*Action item:* Look for the string "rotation" in the listing. Copy each line that has it.

*Recorded data:*
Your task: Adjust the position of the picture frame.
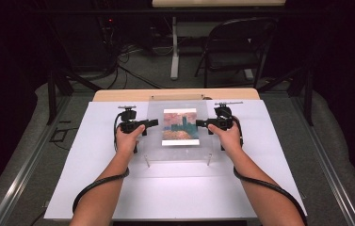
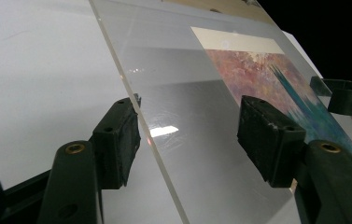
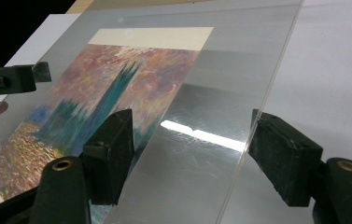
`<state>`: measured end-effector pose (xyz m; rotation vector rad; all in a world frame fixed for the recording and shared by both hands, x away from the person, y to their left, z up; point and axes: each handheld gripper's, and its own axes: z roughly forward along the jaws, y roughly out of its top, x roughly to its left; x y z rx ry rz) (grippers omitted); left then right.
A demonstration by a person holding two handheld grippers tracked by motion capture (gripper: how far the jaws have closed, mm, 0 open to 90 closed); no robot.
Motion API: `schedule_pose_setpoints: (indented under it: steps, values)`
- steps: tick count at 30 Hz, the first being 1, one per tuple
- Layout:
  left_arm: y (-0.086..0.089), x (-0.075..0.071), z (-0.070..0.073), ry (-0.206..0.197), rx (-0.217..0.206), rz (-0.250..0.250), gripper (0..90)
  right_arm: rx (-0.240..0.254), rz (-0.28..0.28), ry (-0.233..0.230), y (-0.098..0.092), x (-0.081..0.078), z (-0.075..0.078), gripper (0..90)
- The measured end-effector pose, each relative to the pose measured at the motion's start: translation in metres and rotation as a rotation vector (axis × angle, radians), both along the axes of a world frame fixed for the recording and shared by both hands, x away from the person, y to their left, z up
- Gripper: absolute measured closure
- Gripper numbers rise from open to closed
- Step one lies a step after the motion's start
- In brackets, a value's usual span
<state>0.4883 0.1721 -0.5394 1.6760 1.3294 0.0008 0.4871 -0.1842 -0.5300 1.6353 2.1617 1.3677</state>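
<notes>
A clear acrylic sheet point(image 1: 180, 153) lies over a colourful painting print point(image 1: 180, 126) in the middle of the white table. My left gripper point(image 1: 155, 123) is at the sheet's left edge and my right gripper point(image 1: 198, 123) at its right edge, both pointing inward. In the left gripper view the sheet's edge point(image 2: 131, 93) runs between the jaws of the left gripper point(image 2: 190, 135), which stand wide apart without pinching it. In the right gripper view the right gripper point(image 3: 192, 154) straddles the other edge point(image 3: 262, 93) the same way, open, with the print point(image 3: 99, 98) beyond.
The white board point(image 1: 95, 188) covers a wooden table point(image 1: 175, 94). Two small pegs point(image 1: 147, 162) point(image 1: 209, 160) stand at the sheet's near corners. A folding chair point(image 1: 238, 47) and cables sit on the floor behind the table. A black cable trails from each gripper along the forearm.
</notes>
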Motion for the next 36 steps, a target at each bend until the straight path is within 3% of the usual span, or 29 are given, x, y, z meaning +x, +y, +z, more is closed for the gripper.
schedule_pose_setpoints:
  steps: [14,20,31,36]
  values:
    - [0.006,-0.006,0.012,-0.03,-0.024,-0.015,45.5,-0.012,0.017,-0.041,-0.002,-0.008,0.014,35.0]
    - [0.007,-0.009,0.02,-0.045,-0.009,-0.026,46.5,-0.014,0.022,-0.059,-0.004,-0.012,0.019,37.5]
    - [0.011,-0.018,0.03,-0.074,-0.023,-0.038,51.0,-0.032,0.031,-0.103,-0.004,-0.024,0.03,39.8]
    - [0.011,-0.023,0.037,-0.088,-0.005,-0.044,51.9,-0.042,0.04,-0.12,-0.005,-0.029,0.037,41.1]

*Response box:*
`<state>`: measured end-effector pose (xyz m; rotation vector rad; all in a world frame fixed for the recording and shared by both hands, x away from the person, y to their left, z up; point and axes: each handheld gripper's, and its own axes: z roughly forward along the jaws, y roughly out of its top, x roughly to its left; x y z rx ry rz) (grippers omitted); left then right.
- The measured end-effector pose, each relative to the pose measured at the motion's start: translation in metres and rotation as a rotation vector (axis × angle, radians), both along the axes of a world frame fixed for the recording and shared by both hands, x away from the person, y to their left, z up

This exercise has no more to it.